- **TASK TO CARRY OUT**:
Would you retype the whole listing verbatim, keeping pictures out of it?

- **RECORDED DATA**:
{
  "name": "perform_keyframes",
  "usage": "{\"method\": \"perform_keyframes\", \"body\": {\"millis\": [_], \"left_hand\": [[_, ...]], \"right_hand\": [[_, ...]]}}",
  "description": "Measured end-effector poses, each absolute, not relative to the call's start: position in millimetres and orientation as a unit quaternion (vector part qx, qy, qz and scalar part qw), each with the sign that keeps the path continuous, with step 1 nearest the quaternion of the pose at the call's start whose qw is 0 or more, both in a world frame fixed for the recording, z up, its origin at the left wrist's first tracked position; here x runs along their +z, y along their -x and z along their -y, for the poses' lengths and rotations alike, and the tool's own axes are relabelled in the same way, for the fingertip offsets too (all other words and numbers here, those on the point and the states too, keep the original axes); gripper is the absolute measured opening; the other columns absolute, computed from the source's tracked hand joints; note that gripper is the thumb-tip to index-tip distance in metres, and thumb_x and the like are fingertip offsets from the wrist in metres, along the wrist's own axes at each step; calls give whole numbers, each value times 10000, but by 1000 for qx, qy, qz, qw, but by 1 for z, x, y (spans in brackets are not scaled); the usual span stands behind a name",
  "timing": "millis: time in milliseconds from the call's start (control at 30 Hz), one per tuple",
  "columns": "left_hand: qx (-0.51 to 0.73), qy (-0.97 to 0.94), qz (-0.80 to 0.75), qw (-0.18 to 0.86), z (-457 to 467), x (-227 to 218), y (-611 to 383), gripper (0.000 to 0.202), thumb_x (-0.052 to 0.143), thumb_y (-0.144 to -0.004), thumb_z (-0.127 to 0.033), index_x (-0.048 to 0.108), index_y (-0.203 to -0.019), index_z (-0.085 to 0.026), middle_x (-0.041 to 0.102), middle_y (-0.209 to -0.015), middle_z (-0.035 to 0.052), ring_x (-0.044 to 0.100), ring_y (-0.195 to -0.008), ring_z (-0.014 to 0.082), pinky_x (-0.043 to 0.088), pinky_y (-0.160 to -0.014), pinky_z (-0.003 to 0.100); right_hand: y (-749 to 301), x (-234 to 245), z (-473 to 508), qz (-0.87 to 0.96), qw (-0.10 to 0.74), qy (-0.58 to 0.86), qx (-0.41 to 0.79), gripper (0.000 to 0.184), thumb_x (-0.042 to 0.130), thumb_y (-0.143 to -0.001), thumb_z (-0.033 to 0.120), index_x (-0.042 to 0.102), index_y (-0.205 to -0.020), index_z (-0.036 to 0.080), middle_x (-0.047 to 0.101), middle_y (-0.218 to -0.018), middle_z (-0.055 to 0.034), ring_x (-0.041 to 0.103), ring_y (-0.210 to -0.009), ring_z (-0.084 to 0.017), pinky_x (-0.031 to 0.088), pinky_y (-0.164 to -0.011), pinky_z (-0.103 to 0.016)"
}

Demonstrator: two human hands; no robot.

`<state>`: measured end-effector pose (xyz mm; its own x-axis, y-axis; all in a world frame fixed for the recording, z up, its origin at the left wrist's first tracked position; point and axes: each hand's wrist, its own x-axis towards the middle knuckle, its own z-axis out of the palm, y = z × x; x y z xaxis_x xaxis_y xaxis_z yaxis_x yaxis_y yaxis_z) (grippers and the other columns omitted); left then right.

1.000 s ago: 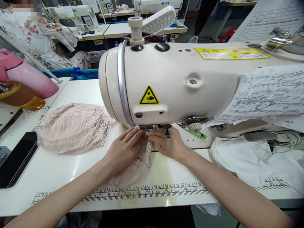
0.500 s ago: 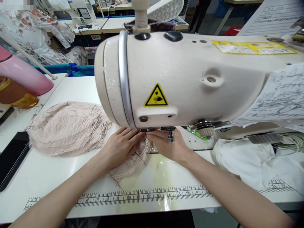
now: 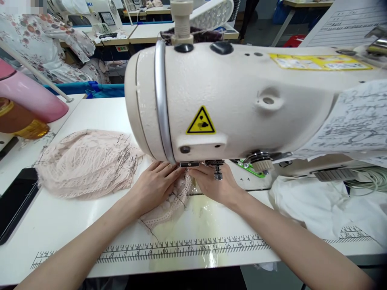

- **ANSWER SPACE**:
{
  "name": "perform_keyframes",
  "usage": "{\"method\": \"perform_keyframes\", \"body\": {\"millis\": [_], \"left_hand\": [[_, ...]], \"right_hand\": [[_, ...]]}}",
  "description": "Measured end-effector poses, each absolute, not relative to the call's start: position in millimetres and orientation as a unit quaternion (vector part qx, qy, qz and scalar part qw), each with the sign that keeps the path continuous, with step 1 nearest the quaternion of the pose at the call's start whose qw is 0 or more, both in a world frame fixed for the recording, z up, its origin at the left wrist's first tracked position; here x runs along their +z, y along their -x and z along their -y, for the poses' lengths and rotations alike, and the tool's own axes are relabelled in the same way, for the fingertip offsets too (all other words and numbers here, those on the point and the states too, keep the original axes); gripper is the absolute measured opening; the other columns absolute, computed from the source's tracked hand joints; note that gripper is the thumb-tip to index-tip distance in metres, and thumb_x and the like are fingertip offsets from the wrist in metres, along the wrist's own axes at each step; calls give whole numbers, each value times 10000, but by 1000 for qx, qy, qz, qw, but by 1 for z, x, y (spans in brackets are not scaled); the usual span stands behind a name",
  "timing": "millis: time in milliseconds from the call's start (control at 30 Hz), one per tuple",
  "columns": "left_hand: qx (-0.51 to 0.73), qy (-0.97 to 0.94), qz (-0.80 to 0.75), qw (-0.18 to 0.86), z (-457 to 467), x (-227 to 218), y (-611 to 383), gripper (0.000 to 0.202), thumb_x (-0.052 to 0.143), thumb_y (-0.144 to -0.004), thumb_z (-0.127 to 0.033), index_x (-0.048 to 0.108), index_y (-0.203 to -0.019), index_z (-0.085 to 0.026), middle_x (-0.041 to 0.102), middle_y (-0.209 to -0.015), middle_z (-0.035 to 0.052), ring_x (-0.044 to 0.100), ring_y (-0.195 to -0.008), ring_z (-0.014 to 0.082), pinky_x (-0.043 to 0.088), pinky_y (-0.160 to -0.014), pinky_z (-0.003 to 0.100); right_hand: y (-749 to 301), x (-234 to 245), z (-473 to 508), qz (-0.87 to 0.96), qw (-0.10 to 0.74), qy (-0.58 to 0.86), qx (-0.41 to 0.79), gripper (0.000 to 0.184), thumb_x (-0.042 to 0.130), thumb_y (-0.143 to -0.001), thumb_z (-0.033 to 0.120), index_x (-0.042 to 0.102), index_y (-0.205 to -0.020), index_z (-0.036 to 0.080), middle_x (-0.047 to 0.101), middle_y (-0.218 to -0.018), middle_z (-0.055 to 0.034), ring_x (-0.041 to 0.103), ring_y (-0.210 to -0.009), ring_z (-0.084 to 0.017), pinky_x (-0.031 to 0.088), pinky_y (-0.164 to -0.011), pinky_z (-0.103 to 0.016)"
}

Demonstrator: two human hands; no robot.

`<state>`: measured end-effector pose (xyz mm; its own x-axis, y-axis; all in a world frame fixed for the recording, z up, its origin at the left wrist's first tracked position; point and axes: each hand's wrist, its own x-axis towards the middle knuckle, its own z-axis out of the palm, y = z × x; x y z xaxis_x xaxis_y xaxis_z yaxis_x yaxis_y yaxis_z) (grippers and the other columns omitted); left then right.

1.000 s ago: 
0.500 s ago: 
now: 

The answer is finished.